Acquired Drug Resistance
Perhaps the biggest challenge in precision cancer therapy is tumors’ nasty habit of rebounding after an initial attack with targeted drugs has shrunk them almost out of existence. Instead of vanishing completely, curing the patient, the tumors leave behind a small cadre of cells that slumber in a dormant state. Later, they return in a dangerous, drug-resistant form. Despite the high hopes and initial success of cancer therapy using “smart” drugs that target genetic changes in cancer cells, such treatment “rarely, if ever, leads to complete tumor eradication,” say Pasi Jänne, MD, PhD, director of the Lowe Center for Thoracic Oncology, and co-authors of a report in the journal CANCER CELL. “The residual tumors, following treatment, can serve as reservoirs for the development of acquired drug resistance.”
For example, patients with advanced non-small cell lung cancer whose tumor cells have a mutant EGFR gene typically have a dramatic response to inhibitor drugs that target those cells. But sooner or later, after a period of inactivity, the cancer almost always recurs. It acquired new skills for survival and growth.
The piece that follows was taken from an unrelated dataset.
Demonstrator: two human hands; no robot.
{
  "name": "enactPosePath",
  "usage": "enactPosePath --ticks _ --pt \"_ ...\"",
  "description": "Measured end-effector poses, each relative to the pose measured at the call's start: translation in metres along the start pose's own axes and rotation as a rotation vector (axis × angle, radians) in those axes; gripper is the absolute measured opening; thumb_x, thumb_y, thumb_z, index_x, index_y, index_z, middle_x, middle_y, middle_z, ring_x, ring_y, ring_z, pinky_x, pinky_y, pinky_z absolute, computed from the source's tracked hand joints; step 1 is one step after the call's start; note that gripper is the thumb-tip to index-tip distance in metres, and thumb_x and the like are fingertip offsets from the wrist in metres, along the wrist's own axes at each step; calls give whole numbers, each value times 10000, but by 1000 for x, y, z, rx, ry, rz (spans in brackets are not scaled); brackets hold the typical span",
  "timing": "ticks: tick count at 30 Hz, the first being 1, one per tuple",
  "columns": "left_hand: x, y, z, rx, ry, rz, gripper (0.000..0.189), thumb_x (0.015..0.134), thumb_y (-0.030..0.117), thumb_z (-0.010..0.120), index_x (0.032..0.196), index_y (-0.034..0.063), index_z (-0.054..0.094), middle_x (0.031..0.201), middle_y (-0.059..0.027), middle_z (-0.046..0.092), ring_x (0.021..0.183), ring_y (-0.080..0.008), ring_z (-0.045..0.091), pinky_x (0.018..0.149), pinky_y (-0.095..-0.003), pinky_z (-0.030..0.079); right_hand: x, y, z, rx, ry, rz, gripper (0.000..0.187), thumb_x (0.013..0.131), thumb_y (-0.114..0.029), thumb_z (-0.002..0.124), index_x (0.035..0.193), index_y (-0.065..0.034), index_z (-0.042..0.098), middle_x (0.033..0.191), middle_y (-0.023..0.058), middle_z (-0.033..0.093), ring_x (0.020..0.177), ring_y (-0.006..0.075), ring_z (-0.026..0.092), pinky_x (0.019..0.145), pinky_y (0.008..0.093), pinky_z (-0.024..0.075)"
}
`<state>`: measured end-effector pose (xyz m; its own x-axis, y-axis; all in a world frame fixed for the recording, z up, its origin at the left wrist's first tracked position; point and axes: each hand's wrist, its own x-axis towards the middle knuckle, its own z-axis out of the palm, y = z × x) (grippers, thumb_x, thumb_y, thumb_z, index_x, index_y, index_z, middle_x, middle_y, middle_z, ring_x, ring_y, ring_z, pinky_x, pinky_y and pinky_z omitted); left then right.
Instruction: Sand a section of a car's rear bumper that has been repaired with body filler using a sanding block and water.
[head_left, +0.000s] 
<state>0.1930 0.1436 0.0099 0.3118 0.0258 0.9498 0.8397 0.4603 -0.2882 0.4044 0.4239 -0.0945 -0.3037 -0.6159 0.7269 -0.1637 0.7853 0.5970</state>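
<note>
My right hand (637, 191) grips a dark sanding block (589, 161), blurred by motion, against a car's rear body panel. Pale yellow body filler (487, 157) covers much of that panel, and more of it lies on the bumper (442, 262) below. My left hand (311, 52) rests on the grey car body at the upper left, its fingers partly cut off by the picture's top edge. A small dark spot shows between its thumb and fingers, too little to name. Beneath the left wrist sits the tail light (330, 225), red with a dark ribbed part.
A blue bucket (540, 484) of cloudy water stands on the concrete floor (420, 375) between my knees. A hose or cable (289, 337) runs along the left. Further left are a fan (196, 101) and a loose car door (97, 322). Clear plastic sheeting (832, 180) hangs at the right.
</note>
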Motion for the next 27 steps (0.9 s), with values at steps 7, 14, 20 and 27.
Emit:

New Strategy Could Improve Patient Outcomes
In their published report, Jänne and his colleagues say they have discovered a mechanism within lung cancer cells that enables the cells to lie dormant and avoid destruction by the cancer drugs. The investigators say their research suggests a strategy for reducing the number of residual cancer cells and improving patient outcomes.
The scientists, including first author Kari J. Kurppa, PhD, carried out their experiments with EGFR mutant non-small cell lung cancer cells as a model of the more general tendency of many cancers to rebound following treatment with targeted drugs called tyrosine kinase inhibitors. In these experiments, scientists exposed the cancer cells to a drug that inhibits the mutant EGFR protein. They also exposed the cancer cells to another drug that targets the MEK protein.
They discovered that a pair of regulatory proteins called YAP and TEAD can become over-activated in cancer cells in response to treatment with targeted inhibitor drugs. In addition, they report that high YAP/TEAD activity in combination with a third protein, SLUG, suppresses a key cell-death or pro-apoptosis protein, BMF, that normally would cause the cancer cells to self-destruct when exposed to the cancer drug. Along with these changes, the cancer cells enter a dormant state. In addition, they retain the capability of re-establishing the tumor at a later time.
Combo Therapy Hampers Acquired Drug Resistance
With this information in hand, the researchers partnered with Nathanael Gray, PhD, and his chemical biology team who developed a new compound that inhibits the TEAD protein. When study authors tested the TEAD inhibitor in combination with an EGFR inhibitor on lung cancer cells, cell death was increased.
These results, the investigators say, suggest that adding TEAD inhibitors to targeted drug treatment of cancers might hamper the cancer cells’ ability to become dormant and return in a resistant state. These inhibitors will need to be developed further and ultimately tested in a clinical trial, they note. If successful, the combination of standard targeted drugs and agents that block cancer cells’ tendency to hide in a dormant state could lead to better outcomes for patients.